Erste Bank in Deutschland zieht nach

Seit Anfang Mai bietet die Oldenburgische Landesbank als erste Bank im deutschsprachigen Raum ihren Kunden an, ihren individuellen CO₂-Fußabdruck auf Basis ihrer Mastercard-Transaktionen zu ermitteln. Die per Kreditkarte getätigten Ausgaben für den Kauf und die jeweilige Händlerkategorie werden in einen individuellen CO₂-Fußabdruck umgerechnet. 

Während die Kreditinstitute ihren Vorstoß als Aufklärung verstanden wissen wollen, ist die Transparenz-Offensive bei Datenschützern umstritten.

Zwar ist das neue Tool der Rabobank freiwillig. Kunden können es in der Banking-App kostenlos und unverbindlich nutzen und selbst entscheiden, ob und wann sie es benutzen.

Kritische Beobachter sehen darin dennoch die Basis für eine stärkere Regulierung, im Worst-Case-Szenario sogar ein Sozialpunktesystem wie in China. Dort entscheidet der Punktestand über Wohnung, Arbeit und Bildungschancen. Schon wer eine rote Ampel missachtet, bekommt Abzüge.

Auf dem Weg zum gläsernen Bürger?

In Europa werde dieses System für schlecht gehalten, sagte die damalige Bundeskanzlerin Angela Merkel im September 2019 vor Studenten in China. Hier gebe es vielmehr eine Datensouveränität des Bürgers.

Nur knapp ein Jahr später, im August 2020, hat das Bundesministerium für Bildung und Forschung die Studie „Zukunft von Wertvorstellungen der Menschen in unserem Land“ veröffentlicht, die laut Bundesregierung der wissenschaftlich basierten strategischen Vorausschau dienen soll. Die Untersuchung stellt sechs unterschiedliche Szenarien vor, wie Gesellschaft und Wertelandschaft ab den 2030er-Jahren aussehen könnten. 
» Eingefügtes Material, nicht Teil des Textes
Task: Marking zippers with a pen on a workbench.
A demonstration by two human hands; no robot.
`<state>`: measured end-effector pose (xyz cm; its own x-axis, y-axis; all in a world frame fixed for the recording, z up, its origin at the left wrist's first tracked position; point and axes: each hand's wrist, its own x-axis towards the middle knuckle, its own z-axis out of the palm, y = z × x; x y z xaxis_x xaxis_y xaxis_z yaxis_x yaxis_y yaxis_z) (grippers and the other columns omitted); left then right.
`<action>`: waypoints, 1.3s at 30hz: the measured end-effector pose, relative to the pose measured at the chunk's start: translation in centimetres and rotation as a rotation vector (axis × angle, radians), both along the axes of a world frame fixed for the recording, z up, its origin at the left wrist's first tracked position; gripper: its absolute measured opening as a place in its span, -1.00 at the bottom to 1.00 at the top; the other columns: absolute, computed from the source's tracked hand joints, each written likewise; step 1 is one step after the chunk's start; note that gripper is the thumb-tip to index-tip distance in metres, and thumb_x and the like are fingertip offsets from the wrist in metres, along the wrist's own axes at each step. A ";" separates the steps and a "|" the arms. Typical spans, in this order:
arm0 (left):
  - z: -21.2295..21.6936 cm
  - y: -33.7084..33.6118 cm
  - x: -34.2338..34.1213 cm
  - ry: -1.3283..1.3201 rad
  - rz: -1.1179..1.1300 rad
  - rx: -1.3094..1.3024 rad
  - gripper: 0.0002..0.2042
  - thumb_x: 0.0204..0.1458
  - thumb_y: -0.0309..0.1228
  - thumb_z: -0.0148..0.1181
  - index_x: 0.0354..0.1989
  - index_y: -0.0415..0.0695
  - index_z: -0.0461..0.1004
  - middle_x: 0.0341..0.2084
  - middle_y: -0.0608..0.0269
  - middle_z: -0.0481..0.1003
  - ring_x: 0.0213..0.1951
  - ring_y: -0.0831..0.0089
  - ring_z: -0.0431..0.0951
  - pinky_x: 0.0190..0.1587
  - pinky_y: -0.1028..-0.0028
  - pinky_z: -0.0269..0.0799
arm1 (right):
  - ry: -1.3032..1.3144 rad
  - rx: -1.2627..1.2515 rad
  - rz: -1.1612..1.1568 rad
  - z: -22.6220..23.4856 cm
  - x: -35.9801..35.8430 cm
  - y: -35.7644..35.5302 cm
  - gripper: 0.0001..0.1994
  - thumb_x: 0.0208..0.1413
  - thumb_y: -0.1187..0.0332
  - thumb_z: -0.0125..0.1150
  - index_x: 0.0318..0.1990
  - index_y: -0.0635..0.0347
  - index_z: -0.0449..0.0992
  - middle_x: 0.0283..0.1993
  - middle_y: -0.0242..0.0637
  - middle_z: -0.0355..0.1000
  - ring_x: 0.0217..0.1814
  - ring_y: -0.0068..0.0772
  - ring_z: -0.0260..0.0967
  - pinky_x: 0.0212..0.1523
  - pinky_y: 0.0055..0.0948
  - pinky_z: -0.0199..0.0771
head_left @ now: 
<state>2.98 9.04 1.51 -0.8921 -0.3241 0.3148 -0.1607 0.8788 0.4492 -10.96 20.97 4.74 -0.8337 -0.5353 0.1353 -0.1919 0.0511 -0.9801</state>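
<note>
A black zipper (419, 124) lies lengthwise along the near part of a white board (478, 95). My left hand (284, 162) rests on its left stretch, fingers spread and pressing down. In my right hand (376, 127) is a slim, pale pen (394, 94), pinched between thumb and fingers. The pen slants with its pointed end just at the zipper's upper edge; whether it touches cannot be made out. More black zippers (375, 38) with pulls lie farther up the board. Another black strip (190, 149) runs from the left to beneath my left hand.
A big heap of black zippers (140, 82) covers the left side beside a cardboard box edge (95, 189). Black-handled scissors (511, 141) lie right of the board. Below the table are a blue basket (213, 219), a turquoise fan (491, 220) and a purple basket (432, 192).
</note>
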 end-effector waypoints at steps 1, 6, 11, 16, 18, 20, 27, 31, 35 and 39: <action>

Das Szenario mit der Nummer fünf mit dem Titel „Das Bonus-System“ skizziert ein Modell des gläsernen Bürgers, dessen Wohlverhalten mithilfe eines digitalen Sozialpunktesystems nach chinesischem Vorbild überwacht, bewertet und letztlich gesteuert wird. Bürger können für bestimmte erwünschte Verhaltensweisen Punkte sammeln, etwa für ordentliches Verkehrsverhalten, die Pflege von Angehörigen – oder für einen geringen ökologischen Fußabdruck. Neben der sozialen Anerkennung ergeben sich durch das Punktesammeln auch handfeste Vorteile im Alltag wie beispielsweise verkürzte Wartezeiten für bestimmte Studiengänge.

Die Zustimmung zu einem solchen Punktesystem könnte in Deutschland schnell steigen, befeuert durch die Dynamik des Klimawandels. Genau hier könnte ein Punktesystem als effizienter Steuerungsmechanismus zum Umgang mit den Folgen des Klimawandels ins Spiel kommen.